There’s No Good Reason Not to Floss
If find yourself dreading the idea of flossing at night, you’re not alone. A recent survey found that less than 50 percent of all Americans floss daily, and that 10 percent never floss at all. That’s a startling number when you consider how important flossing is to the long-term health of your teeth and gums. In fact, many dentists even claim that flossing daily is more important than brushing when it comes to preventing tooth loss and gum disease.
So if flossing is so important, why do millions of people forgo the habit at the detriment to their teeth’s health? Here are some of the most common excuses dentists hear about why the only time the majority their patients floss is an hour before their next dental appointment.
Excuse: I Don’t Floss Because Food Never gets Stuck Between my Teeth.
Even if you were somehow able to actually avoid ever getting food stuck between your teeth (a pretty nifty trick that should entitle you to at least a special t-shirt), flossing isn’t really about removing lingering food particles as it is about removing dental plaque, a complex form of bacteria that can damage the health of your teeth’s enamel. Plaque causes tooth decay, which can lead to gum disease, and eventually tooth lose. The only way to remove harmful plaque from teeth in areas your brush can’t is by flossing.

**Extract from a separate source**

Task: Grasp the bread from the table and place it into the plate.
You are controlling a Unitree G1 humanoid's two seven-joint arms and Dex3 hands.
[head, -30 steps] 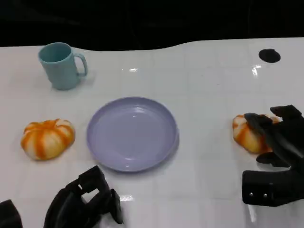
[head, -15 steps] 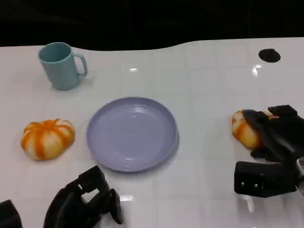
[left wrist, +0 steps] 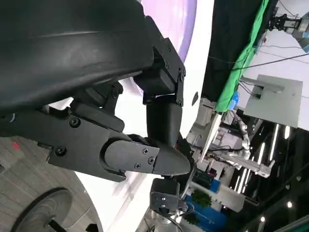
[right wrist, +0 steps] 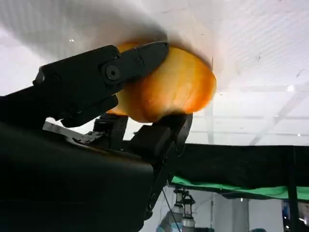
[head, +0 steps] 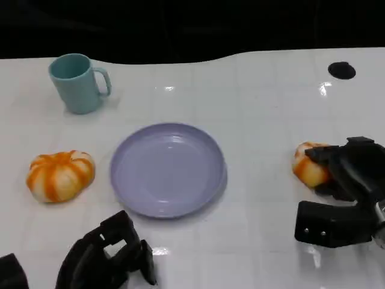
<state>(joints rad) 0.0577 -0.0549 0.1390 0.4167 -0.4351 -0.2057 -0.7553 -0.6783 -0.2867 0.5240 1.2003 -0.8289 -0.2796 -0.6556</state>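
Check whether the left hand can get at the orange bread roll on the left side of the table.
Probably yes. The left hand holds nothing and sits near the table's front edge, with only bare table between it and the left bread roll. The plate lies off to the side.

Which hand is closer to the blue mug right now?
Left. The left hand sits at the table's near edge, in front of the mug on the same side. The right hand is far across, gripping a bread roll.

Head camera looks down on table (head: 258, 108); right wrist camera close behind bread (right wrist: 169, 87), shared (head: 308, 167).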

Excuse: I Don’t Know How to Floss.
Correctly flossing ranks as one of the most difficult personal grooming habits out there, so don’t feel discouraged if you have trouble mastering the activity right away. To provide you with a better feel for how to floss, here’s how the American Dental Association recommends the process:
- Begin with 18 inches of floss. Wrap the majority of floss around the middle finger of your off hand (for someone right handed that would be his left hand), and the rest around the other middle finger.
- Pull the floss tightly, and use a gentle back-and-forth motion to slip the floss between your teeth.
- When the floss hits your gum line, bend the floss into a U shape that follows the contour of a tooth.
- Press the floss against the tooth firmly, and move the floss up and down in a gentle motion.
- Repeat the process as you move along between teeth, and make sure to unwrap fresh sections of floss from your middle fingers as you move along.
Don’t forget to pay special attention to the back molars, as the majority of tooth decay and gum disease begins with these teeth.
Excuse: I Don’t Have the Coordination to Floss.
For individuals who suffer from dexterity issues such as arthritis, hand pain, or paralysis, there are several options on the market that will allow you to floss even with limited coordination. Disposable floss picks allow you to floss using just one hand, and dental stimulators such as Soft-Picks and Stim-U-Dents act like disposable toothpicks.
Excuse: I Don’t Have the Time.
While thoroughly flossing does take anywhere from three to five minutes, spending as little as 60 seconds flossing a night can still have a tremendous impact on the health of your teeth. If you make the time to address your personal appearance by brushing your hair, shaving, or by applying deodorant, you can find the time to floss. After all tooth loss is a lot more noticeable than that unruly cowlick you can never get to lie down.
To keep flossing in your thoughts, try leaving out floss where you can see it when readying for bed or place it next to your toothbrush. You can even carry floss with you and use flossing as an excuse to take a break at work or as something to do while stuck in traffic.
Excuse: It Hurts to Floss
It flossing along the gum line causes pain or bleeding, you probably already have gum disease. Instead of stopping, you should actually start flossing more, as the activity can greatly benefit the health of your gums.